[Dataset records — start]

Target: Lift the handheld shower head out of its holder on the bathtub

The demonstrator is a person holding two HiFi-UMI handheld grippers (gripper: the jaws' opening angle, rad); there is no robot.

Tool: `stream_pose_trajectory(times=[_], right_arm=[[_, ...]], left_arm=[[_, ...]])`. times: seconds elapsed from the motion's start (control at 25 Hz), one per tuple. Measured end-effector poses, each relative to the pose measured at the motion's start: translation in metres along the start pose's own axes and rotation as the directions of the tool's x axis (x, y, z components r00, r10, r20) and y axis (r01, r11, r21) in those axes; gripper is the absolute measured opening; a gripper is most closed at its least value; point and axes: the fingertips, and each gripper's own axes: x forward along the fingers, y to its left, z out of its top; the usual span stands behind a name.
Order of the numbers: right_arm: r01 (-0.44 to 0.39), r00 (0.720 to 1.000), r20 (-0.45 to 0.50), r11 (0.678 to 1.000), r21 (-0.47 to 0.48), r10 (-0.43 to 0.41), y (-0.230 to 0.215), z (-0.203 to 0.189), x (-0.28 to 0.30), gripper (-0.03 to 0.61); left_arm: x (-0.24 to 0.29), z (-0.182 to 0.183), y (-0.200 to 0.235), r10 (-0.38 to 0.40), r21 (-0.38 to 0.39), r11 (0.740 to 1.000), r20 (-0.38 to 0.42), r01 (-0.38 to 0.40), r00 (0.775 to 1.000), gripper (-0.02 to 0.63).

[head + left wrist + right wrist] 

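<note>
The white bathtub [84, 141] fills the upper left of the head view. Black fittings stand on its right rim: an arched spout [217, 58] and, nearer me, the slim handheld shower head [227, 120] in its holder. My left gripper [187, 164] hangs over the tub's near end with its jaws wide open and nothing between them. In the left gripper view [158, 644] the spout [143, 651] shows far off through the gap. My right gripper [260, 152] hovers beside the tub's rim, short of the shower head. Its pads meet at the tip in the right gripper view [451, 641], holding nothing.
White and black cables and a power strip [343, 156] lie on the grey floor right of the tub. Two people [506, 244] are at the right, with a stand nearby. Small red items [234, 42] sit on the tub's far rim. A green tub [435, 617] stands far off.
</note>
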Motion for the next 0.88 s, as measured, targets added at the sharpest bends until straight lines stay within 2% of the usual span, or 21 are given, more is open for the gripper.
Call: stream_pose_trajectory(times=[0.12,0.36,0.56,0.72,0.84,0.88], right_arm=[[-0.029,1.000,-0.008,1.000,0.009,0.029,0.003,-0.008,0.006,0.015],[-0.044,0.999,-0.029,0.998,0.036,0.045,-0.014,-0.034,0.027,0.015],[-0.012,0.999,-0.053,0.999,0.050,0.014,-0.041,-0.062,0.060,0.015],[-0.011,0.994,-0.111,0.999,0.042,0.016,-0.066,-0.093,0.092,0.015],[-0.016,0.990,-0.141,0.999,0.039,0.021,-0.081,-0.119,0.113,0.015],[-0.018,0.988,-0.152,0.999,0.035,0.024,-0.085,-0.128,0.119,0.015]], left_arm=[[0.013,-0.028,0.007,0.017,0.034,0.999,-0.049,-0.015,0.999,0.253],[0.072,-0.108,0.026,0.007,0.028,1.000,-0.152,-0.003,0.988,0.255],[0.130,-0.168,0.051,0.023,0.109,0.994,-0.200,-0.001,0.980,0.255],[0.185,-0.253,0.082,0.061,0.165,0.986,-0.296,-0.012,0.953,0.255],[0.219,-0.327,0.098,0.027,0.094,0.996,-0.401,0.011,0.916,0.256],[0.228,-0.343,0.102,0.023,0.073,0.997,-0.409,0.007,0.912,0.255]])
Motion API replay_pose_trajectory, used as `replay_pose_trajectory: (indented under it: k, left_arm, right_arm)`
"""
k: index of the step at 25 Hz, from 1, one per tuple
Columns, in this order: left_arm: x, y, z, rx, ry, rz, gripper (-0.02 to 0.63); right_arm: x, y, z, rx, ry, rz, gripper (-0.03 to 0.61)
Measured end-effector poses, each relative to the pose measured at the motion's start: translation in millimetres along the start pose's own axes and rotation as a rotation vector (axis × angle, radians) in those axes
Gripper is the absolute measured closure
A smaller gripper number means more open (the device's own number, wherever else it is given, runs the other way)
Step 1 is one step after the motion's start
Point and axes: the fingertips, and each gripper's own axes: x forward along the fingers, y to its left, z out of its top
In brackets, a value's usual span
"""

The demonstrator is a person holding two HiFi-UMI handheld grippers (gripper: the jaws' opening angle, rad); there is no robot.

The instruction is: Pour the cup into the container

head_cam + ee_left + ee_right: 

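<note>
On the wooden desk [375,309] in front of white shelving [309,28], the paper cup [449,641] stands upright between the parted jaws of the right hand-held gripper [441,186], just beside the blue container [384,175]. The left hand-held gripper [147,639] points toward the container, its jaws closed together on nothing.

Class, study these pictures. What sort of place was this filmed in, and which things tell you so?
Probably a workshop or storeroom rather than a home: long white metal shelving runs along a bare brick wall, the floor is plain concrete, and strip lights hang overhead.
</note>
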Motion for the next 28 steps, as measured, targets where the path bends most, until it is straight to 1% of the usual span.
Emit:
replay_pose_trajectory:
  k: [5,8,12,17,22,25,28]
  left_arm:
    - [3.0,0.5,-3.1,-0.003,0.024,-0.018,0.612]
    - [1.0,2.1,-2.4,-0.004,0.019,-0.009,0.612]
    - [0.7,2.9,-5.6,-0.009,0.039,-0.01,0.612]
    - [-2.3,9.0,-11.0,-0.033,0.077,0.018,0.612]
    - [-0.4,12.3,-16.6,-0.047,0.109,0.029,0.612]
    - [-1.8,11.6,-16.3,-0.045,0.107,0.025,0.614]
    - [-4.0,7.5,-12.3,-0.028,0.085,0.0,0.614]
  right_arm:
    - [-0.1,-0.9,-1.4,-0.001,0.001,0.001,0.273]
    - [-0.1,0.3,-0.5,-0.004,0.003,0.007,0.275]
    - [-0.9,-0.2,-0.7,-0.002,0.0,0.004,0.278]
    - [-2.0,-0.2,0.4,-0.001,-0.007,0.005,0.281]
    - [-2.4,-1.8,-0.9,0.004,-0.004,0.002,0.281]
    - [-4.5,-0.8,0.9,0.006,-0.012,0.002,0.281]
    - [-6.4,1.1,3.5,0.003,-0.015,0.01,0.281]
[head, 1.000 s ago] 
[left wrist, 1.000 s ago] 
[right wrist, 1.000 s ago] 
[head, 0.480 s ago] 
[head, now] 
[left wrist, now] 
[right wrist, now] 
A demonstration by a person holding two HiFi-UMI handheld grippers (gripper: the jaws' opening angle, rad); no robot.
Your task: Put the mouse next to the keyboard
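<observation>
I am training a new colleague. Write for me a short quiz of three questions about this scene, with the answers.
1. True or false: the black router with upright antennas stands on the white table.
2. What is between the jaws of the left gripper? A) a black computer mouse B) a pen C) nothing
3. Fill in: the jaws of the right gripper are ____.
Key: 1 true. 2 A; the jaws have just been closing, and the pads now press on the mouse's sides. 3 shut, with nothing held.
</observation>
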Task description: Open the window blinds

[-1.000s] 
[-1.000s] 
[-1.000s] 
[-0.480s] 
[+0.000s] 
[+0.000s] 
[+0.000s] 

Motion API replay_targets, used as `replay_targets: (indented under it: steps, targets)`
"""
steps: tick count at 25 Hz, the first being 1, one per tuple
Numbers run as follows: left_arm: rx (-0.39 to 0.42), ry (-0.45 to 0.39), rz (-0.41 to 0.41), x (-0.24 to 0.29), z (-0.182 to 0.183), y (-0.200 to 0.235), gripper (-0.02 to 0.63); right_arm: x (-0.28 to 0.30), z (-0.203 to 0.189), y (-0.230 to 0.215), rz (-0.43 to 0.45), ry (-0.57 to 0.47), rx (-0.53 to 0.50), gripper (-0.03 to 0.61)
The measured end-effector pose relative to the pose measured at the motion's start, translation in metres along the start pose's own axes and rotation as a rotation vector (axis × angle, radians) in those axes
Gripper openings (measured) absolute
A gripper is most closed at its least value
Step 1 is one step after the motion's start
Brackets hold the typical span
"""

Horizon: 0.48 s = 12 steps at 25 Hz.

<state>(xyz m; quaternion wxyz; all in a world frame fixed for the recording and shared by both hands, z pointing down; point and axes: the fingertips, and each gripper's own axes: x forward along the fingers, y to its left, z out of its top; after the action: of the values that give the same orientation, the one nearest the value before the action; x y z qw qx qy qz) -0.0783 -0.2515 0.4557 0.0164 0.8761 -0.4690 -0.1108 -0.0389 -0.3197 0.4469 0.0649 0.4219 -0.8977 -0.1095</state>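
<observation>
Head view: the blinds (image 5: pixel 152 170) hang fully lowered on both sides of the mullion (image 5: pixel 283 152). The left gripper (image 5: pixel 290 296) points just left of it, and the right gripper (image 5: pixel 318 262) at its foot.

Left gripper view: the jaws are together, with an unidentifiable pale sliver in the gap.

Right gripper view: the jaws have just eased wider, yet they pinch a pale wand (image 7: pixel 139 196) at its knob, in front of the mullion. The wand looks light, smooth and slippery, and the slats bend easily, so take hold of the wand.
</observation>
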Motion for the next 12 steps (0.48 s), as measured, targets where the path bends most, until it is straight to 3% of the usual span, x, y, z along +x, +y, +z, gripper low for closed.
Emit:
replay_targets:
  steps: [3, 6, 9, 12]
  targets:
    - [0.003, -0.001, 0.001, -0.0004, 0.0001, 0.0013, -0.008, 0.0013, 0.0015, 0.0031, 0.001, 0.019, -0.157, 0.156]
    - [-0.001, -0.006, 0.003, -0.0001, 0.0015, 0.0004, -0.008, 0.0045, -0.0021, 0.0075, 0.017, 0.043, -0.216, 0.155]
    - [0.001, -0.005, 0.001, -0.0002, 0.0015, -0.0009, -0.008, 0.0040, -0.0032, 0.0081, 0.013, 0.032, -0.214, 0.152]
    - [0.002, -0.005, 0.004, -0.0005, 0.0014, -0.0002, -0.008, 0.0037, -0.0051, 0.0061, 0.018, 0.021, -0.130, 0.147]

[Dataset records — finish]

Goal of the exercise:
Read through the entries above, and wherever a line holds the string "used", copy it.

Exercise solution:
Motion API replay_pose_trajectory, used as `replay_pose_trajectory: (indented under it: k, left_arm, right_arm)`
Motion API replay_targets, used as `replay_targets: (indented under it: steps, targets)`

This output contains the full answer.